• [What to do]
Take the data below and extract the lines from the one with "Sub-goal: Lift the" to the one with "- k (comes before", inclusive, exactly as written.

• [Data excerpt]
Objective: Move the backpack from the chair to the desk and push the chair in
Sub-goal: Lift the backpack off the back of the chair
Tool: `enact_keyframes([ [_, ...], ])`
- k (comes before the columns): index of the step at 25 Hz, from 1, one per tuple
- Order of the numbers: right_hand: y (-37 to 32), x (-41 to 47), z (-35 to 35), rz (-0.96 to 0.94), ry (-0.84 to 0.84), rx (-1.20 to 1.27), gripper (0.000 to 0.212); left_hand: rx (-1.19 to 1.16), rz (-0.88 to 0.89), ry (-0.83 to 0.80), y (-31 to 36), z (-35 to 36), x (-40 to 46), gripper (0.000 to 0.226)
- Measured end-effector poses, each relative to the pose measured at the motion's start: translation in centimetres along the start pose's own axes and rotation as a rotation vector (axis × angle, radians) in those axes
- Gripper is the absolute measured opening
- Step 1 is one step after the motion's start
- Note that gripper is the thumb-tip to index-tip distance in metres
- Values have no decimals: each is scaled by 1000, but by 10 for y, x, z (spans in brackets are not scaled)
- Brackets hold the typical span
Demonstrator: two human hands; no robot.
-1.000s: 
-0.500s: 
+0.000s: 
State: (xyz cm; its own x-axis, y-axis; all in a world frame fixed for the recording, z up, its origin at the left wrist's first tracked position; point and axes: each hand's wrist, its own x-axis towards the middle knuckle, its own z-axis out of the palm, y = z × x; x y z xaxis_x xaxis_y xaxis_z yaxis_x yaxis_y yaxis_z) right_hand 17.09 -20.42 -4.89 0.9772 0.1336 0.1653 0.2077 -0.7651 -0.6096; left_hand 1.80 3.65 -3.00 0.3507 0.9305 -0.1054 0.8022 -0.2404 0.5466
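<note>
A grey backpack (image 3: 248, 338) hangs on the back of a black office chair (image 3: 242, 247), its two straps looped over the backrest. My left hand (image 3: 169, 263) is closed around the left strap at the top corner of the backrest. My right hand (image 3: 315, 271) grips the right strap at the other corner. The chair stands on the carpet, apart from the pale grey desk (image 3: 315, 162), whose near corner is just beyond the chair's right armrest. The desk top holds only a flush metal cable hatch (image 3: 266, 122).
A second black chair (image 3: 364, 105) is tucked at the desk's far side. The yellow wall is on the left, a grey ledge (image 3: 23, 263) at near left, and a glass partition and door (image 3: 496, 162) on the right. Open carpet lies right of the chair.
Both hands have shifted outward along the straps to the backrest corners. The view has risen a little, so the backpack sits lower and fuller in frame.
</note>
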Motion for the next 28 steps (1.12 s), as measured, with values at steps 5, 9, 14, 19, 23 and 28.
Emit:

• [Exercise answer]
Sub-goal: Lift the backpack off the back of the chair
Tool: `enact_keyframes([ [_, ...], ])`
- k (comes before the columns): index of the step at 25 Hz, from 1, one per tuple

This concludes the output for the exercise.